Lamartine Barbosa explica que as cidades de São José da Coroa Grande e Sirinhaém demonstraram interesse em decretar situação de emergência até o momento. "A mesma competência que o Estado tem de fazer uma decretação de situação de emergência, os municípios também têm, com base na lei 12.608, que institui a lei Nacional de Proteção e Defesa Civil. Se o município entende que deve fazer a situação de emergência, por haverem sido superadas as suas capacidades de resposta ao desastre, nós vamos ao município, ajudamos ele a fazer essa decretação e encaminhamos para a Defesa Civil Nacional", declara.

O comandante comenta, ainda, que o decreto favorece ao poder público para fazer contratações emergenciais, além de permitir o acesso a recursos federais. Ainda neste domingo, a Justiça Federal em Pernambuco determinou que a União adote medidas como a instalação de barreiras e a distribuição de equipamentos de proteção para conter o avanço das manchas de óleo. A decisão, o juiz Augusto Cesar de Carvalho Leal, acatou ao pedido do Ministério Público Federal (MPF), em caráter de urgência.

"Esta decisão obriga a União, no prazo de 24 horas, a fazer todo o procedimento, todas as providências focadas na contenção. A decisão do juiz dá prioridade justamente para as áreas mais sensíveis, que são os recifes de corais, o manguezal e os estuários", declara o procurador Geral do Estado, Ernani Medicis. O procurador acrescenta que a decisão prevê uma multa de R$ 50 mil à União e ao Ibama, caso não haja o cumprimento. "Registrou-se, na decisão, que as providências que até então estavam sendo adotadas pelo Governo Federal se mostravam providências pequenas, mais paliativas do que o necessário para o enfrentamento desta catástrofe, deste desastre, que é muito grande".

Críticas ao Governo Federal

A atuação do Governo Federal diante da crise ambiental que ocorre nos Estados do Nordeste também foi alvo de críticas por parte do secretário de Meio Ambiente e Sustentabilidade de Pernambuco, José Bertotti. Ele fala que, na última quinta-feira fez um ofício para o ministro do Meio Ambiente, Ricardo Salles, solicitando boias de contenção. De acordo com ele, o Salles acusou o recebimento, mas não deu resposta. Bertotti também critica a posição do presidente Jair Bolsonaro.

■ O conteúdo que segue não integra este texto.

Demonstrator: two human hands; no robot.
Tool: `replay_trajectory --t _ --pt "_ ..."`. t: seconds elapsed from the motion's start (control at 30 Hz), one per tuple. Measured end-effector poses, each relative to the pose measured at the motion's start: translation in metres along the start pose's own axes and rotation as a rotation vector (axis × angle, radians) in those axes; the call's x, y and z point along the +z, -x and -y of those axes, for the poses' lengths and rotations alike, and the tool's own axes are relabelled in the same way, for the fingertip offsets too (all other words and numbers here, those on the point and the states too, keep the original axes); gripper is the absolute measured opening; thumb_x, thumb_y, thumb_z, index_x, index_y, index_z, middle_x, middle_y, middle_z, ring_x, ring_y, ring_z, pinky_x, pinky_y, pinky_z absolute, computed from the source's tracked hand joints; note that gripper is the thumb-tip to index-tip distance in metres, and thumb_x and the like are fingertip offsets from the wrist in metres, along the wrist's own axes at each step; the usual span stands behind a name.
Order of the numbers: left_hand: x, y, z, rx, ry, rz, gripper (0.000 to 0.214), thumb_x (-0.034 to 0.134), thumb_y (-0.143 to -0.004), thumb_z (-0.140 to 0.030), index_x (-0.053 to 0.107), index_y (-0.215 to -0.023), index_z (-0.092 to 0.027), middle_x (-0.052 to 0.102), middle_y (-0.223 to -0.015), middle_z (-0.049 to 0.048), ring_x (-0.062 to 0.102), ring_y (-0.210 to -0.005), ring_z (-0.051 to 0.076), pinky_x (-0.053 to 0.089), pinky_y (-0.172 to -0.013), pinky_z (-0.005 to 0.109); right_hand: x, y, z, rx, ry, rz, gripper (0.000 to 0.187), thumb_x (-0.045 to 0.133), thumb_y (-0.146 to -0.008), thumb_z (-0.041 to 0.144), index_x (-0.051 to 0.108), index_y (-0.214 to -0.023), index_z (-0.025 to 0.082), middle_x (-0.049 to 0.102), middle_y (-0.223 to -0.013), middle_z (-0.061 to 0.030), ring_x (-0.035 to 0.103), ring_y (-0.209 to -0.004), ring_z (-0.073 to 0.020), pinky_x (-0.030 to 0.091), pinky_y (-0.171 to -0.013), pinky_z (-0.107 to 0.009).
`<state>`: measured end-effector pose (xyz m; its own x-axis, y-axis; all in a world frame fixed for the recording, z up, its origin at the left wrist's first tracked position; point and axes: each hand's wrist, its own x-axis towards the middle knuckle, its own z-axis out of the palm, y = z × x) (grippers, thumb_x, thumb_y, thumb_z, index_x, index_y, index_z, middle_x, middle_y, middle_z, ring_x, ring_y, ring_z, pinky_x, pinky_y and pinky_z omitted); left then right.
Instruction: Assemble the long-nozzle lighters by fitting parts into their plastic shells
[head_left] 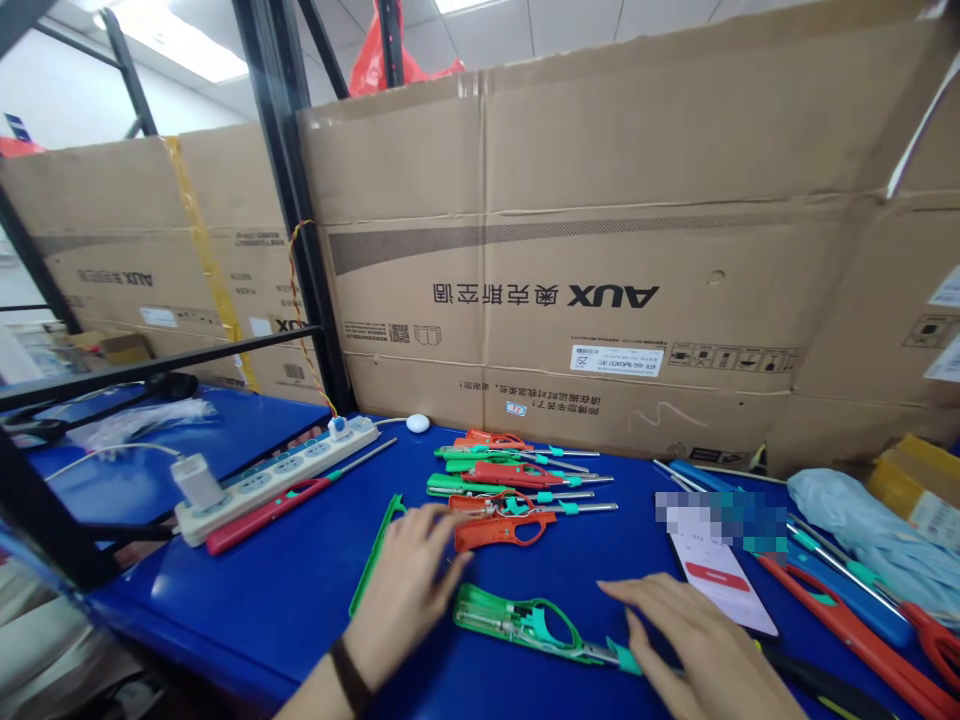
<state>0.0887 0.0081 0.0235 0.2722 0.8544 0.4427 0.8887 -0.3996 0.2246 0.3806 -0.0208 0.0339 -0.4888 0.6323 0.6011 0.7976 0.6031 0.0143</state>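
Two hands [411, 562] at one green lighter [501, 622]

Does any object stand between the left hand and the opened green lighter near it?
Nothing visible does: between the left hand and the opened green lighter, only the blue tabletop shows. The separate green shell lies on the hand's other side.

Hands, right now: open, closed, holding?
Left hand: open, nothing visibly held, fingertips by the orange lighter parts.
Right hand: open, thumb by the opened green lighter's tip; contact unclear.
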Motion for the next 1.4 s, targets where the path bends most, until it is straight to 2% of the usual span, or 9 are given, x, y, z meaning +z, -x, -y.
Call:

"Em nenhum momento o presidente da República teve um gesto para com os governadores do Nordeste, para que pudesse fazer um plano de ação concreto, para isto que hoje, segundo o almirante e comandante, é um dos maiores acidentes de petróleo ocorrido no ocidente. Então, é importante que o presidente da República ouça o que fala um almirante. E que ele caia em si e tenha clareza que nós tivemos hoje um grande crime ambiental cometido e precisamos fazer a contenção deste crime", relata o secretário.